# AIM OF THE EXERCISE:
Exactly the lines below from the one with "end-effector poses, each" up to and including the one with "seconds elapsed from" make up the answer, with nothing else added.
==== DATA ====
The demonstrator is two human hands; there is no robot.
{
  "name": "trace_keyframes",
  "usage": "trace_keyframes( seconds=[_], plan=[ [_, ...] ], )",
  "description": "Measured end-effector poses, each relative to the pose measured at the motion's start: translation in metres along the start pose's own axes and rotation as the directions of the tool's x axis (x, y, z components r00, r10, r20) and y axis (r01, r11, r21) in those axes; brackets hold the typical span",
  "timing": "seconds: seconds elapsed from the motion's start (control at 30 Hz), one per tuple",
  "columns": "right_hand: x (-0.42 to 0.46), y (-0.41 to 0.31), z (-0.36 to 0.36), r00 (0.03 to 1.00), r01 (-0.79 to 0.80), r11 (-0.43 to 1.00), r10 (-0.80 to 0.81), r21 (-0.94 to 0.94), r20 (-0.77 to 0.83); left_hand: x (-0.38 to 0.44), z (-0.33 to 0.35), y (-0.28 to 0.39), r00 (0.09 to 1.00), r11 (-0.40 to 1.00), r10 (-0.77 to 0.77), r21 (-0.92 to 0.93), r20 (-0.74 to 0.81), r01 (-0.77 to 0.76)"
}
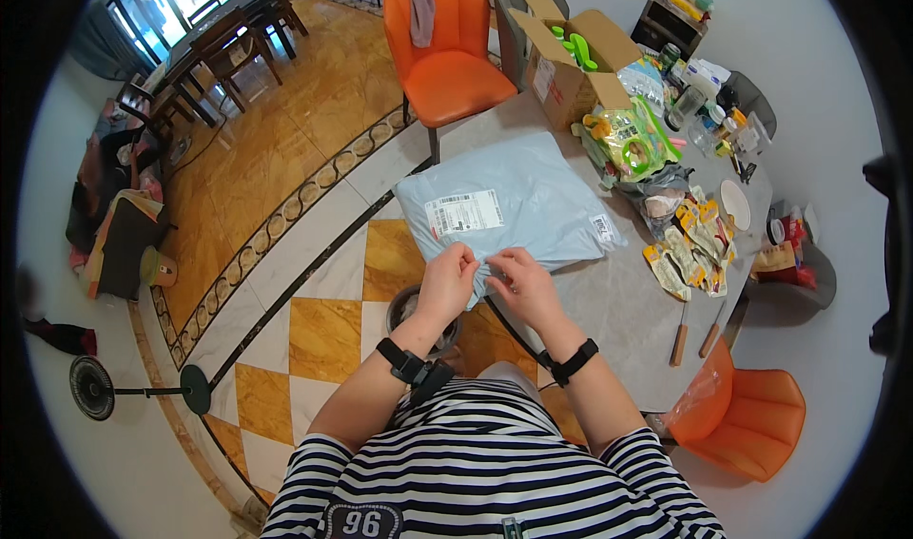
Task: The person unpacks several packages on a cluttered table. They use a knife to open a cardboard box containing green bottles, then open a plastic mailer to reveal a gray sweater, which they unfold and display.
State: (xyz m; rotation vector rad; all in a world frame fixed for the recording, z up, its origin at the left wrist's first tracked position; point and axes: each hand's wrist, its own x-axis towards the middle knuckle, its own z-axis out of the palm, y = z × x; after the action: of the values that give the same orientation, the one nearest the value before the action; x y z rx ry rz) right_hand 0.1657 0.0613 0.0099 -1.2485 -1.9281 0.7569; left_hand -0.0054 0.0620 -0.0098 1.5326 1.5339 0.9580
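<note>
A puffy light-blue plastic mailing bag (531, 175) lies on the grey stone-look table (606, 353), its left part reaching past the table's edge. It bears a white printed label (465, 212) and a smaller sticker near its right corner. At the bag's near edge, my left hand (448, 279) pinches the gathered plastic between thumb and fingers. Just to the right, my right hand (522, 282) has its fingers bent at the same edge, thumb and fingertips apart; whether it grips any plastic is unclear. Both wrists wear black straps.
An open cardboard box (570, 86) with green-capped bottles stands at the table's far end. Food packs (635, 143), jars, yellow sachets (692, 247), a white bowl (735, 205) and two wooden-handled knives (679, 343) lie to the right. Orange chairs (456, 83) flank the table; a bin (410, 311) stands below the bag.
</note>
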Motion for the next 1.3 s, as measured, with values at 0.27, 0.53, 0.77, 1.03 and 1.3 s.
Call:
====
# SOLUTION FOR THIS PROBLEM:
  "description": "Measured end-effector poses, each relative to the pose measured at the motion's start: translation in metres along the start pose's own axes and rotation as the directions of the tool's x axis (x, y, z components r00, r10, r20) and y axis (r01, r11, r21) in those axes; brackets hold the typical span",
  "timing": "seconds: seconds elapsed from the motion's start (control at 30 Hz), one per tuple",

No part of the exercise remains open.